Effect of COVID-19 on House Prices:

It is too early to say exactly what impact the outbreak will have on the property market, but this is likely to mirror the rest of the economy.

Knight Frank predicts that UK prices will fall by 3% this year, but will then rebound by 5% in 2021, in line with the economy-wide forecast that is shrinking this year.

Rightmove says that three things will be needed to kick-start the market after the lockdown: a continuation of low-cost mortgage lending and government incentives, lenders limiting forced sales, and safe and innovative house viewing procedures.

People currently in the process of moving home face uncertainty as to whether their deal is going to go through. The government has urged people who have not yet exchanged contracts to put their plans on the ice.

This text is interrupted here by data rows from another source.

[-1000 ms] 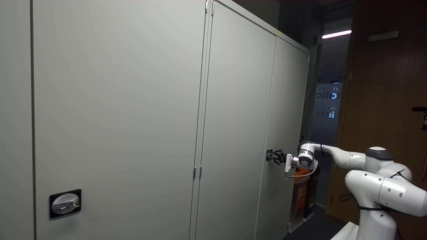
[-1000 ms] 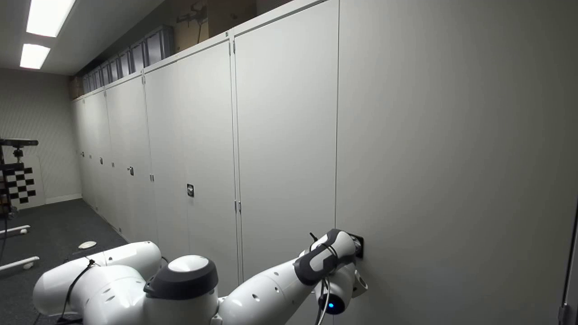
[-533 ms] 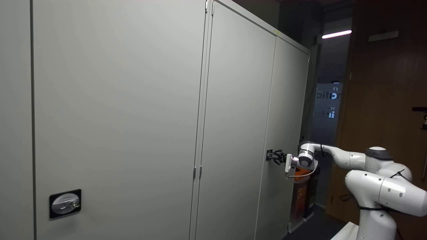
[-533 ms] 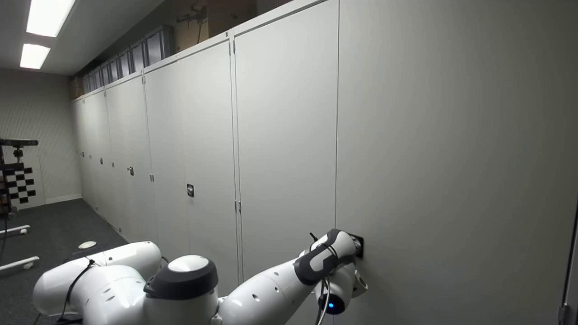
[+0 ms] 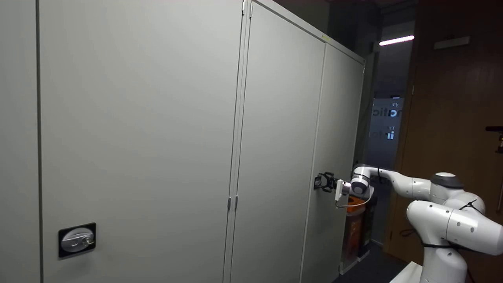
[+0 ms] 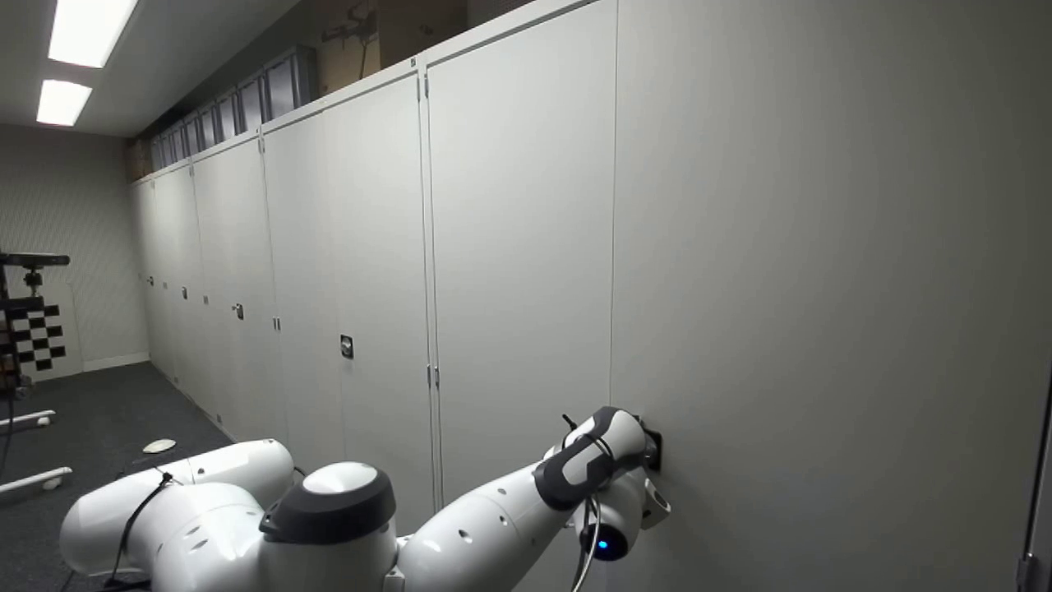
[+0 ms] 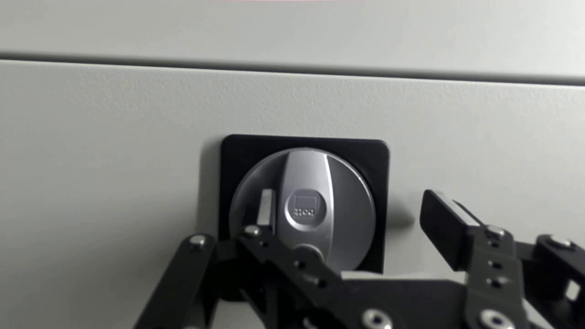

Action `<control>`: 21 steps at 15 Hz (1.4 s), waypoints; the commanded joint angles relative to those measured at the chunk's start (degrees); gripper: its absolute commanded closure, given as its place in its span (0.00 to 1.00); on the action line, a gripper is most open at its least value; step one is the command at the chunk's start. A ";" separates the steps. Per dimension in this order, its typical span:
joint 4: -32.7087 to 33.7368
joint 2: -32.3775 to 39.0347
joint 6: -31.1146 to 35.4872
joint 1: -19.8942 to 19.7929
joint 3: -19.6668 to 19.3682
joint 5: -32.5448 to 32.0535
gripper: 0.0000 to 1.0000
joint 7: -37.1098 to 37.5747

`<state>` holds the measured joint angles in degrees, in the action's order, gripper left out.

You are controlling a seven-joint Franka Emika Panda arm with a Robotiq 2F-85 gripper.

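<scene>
Ahead of my spread gripper (image 7: pixel 351 212), a silver knob (image 7: pixel 305 205) looks rigid, perhaps slippery; its raised ridge (image 7: pixel 308 171) seems graspable.

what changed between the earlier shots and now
The gripper has opened: its fingers are spread wider by the cabinet knob. The arm's wrist has risen slightly. Whether the fingers gripped the knob earlier is too small to tell. The arm's base and orange-topped bin stayed put.

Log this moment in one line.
hand: open | position: at cabinet knob, grip bar between fingers in wrist view | contact: unclear | door: closed
</scene>
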<state>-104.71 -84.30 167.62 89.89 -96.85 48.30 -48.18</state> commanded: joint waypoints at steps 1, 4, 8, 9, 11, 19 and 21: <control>-1.99 0.00 3.25 -0.68 3.11 1.75 0.00 -2.63; -4.35 0.72 9.28 -0.89 3.95 1.38 0.00 -1.51; -8.82 1.31 17.64 -2.07 6.02 1.22 0.00 -1.21; -10.07 1.20 18.98 -2.52 6.51 1.04 0.00 -1.20; -13.05 0.69 22.18 -3.56 7.81 0.37 0.00 -1.78; -21.96 2.69 30.95 -7.80 10.12 -1.66 0.00 -1.85; -22.69 4.33 30.66 -9.04 9.51 -3.63 0.00 -1.48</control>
<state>-124.65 -83.69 198.27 83.84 -87.24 46.73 -50.57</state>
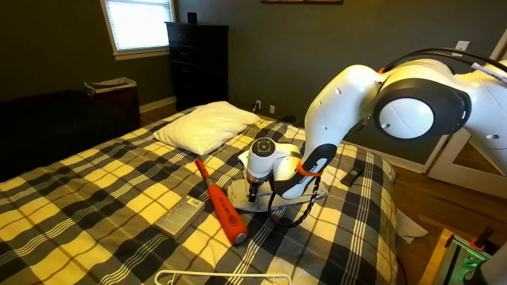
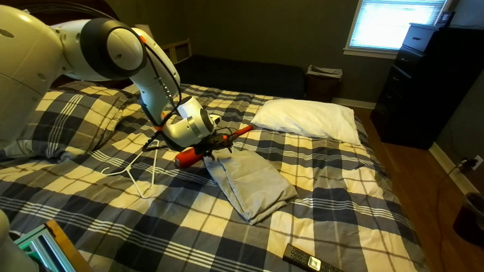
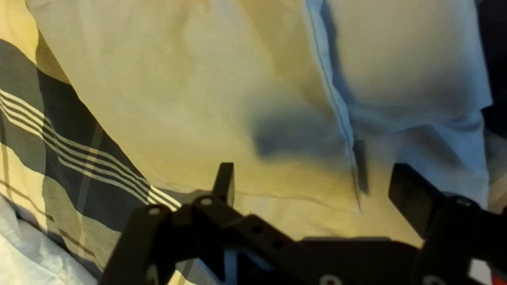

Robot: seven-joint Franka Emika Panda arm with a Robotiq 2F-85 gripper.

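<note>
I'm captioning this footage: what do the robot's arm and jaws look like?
The arm is white with rounded segments, dark joint sections and a round white cap. It has an orange band, black cables and a dark, twisted-looking loop near its end. Small lettering shows by the band. The jaws are black and angular, with two blocky fingers.

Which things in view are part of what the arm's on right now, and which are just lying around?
Part of the job, judging by position:
gray folded cloth, under the pincer
pincer, open, nothing gripped

Apparently just lying around:
red bat, beside the cloth
silver box
white hanger
remote control
white pillow
</note>
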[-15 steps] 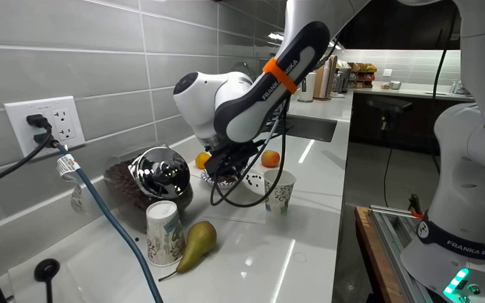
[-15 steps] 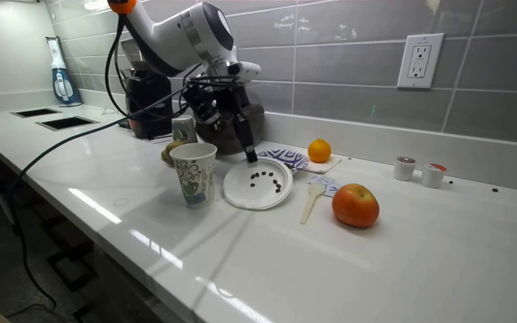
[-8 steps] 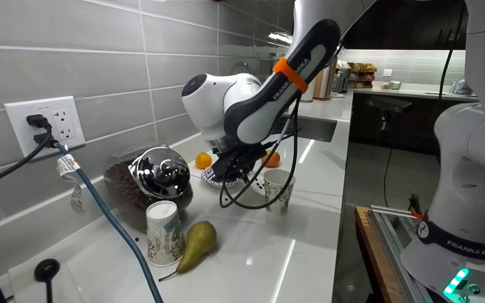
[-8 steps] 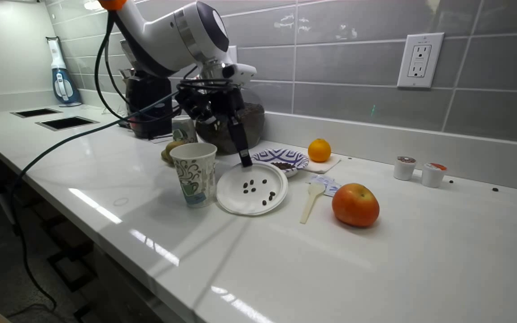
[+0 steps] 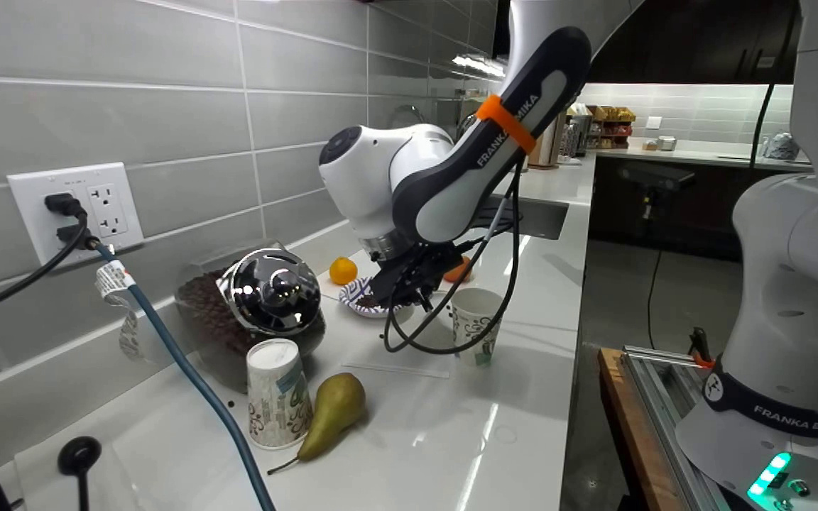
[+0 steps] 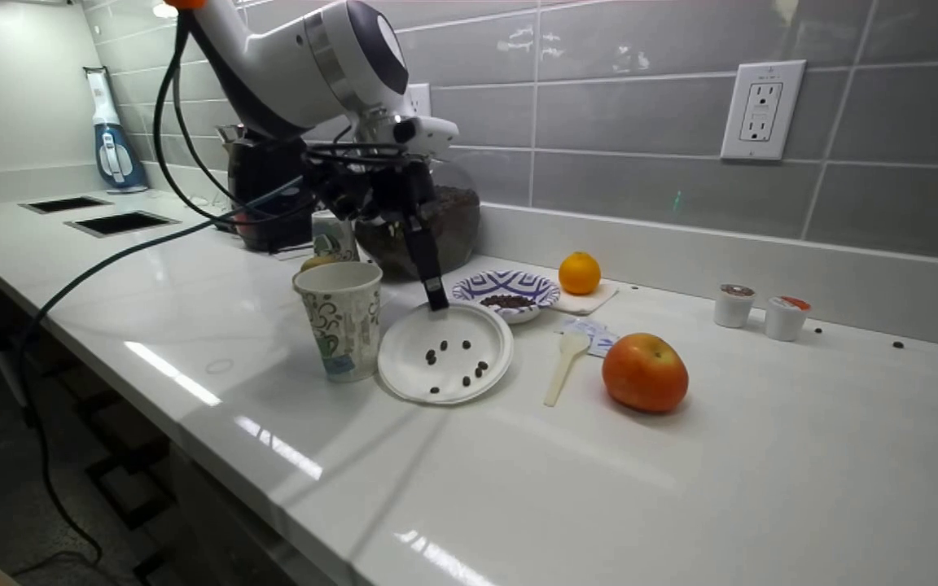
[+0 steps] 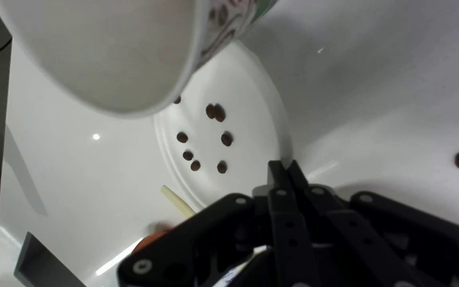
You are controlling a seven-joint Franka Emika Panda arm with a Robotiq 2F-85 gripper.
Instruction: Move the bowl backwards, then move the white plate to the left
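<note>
The white plate [image 6: 404, 350] lies on the counter with several dark beans on it. My gripper [image 6: 437, 304] is shut on the plate's far rim. In the wrist view, the gripper [image 7: 287, 166] pinches the rim of the plate [image 7: 253, 139] between its fingertips. The plate looks slightly tilted, with the gripped rim raised. The bowl [image 6: 495, 282], blue-purple patterned with a pale rim, sits behind the plate near the wall and holds dark beans. It also shows in an exterior view [image 5: 356, 291], partly behind the gripper. There, the arm and cables partly hide the plate.
A patterned paper cup [image 6: 343, 330] stands against the plate's side and looms close in the wrist view [image 7: 106, 59]. A spoon [image 6: 564, 370], an apple [image 6: 645, 372] and an orange [image 6: 580, 273] lie nearby. A pear [image 5: 334, 408], an upturned cup [image 5: 277, 397] and a bean jar [image 5: 210, 305] stand beyond.
My gripper has dragged the plate away from the bowl, toward the paper cup and counter front. Beans slid on the plate. The paper cup has shifted slightly the same way. The bowl stayed put.
</note>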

Changings in Mortgage rates

The good news is that it’s a great time to get a mortgage, if you can get through to a lender, that is. Mortgage rates are currently very low, but banks and construction companies have removed hundreds of products from sales as they adapted to the coronavirus impact. There are now signs that more products are back on the market.

The data shows that buyer demand, or demand from sales ‘applicants,’ has dropped 70 per cent since 7th of March – the date when concerns about the virus really began to affect consumer activity.

But we are expecting the demand to pick up again once the physical restrictions have been eased.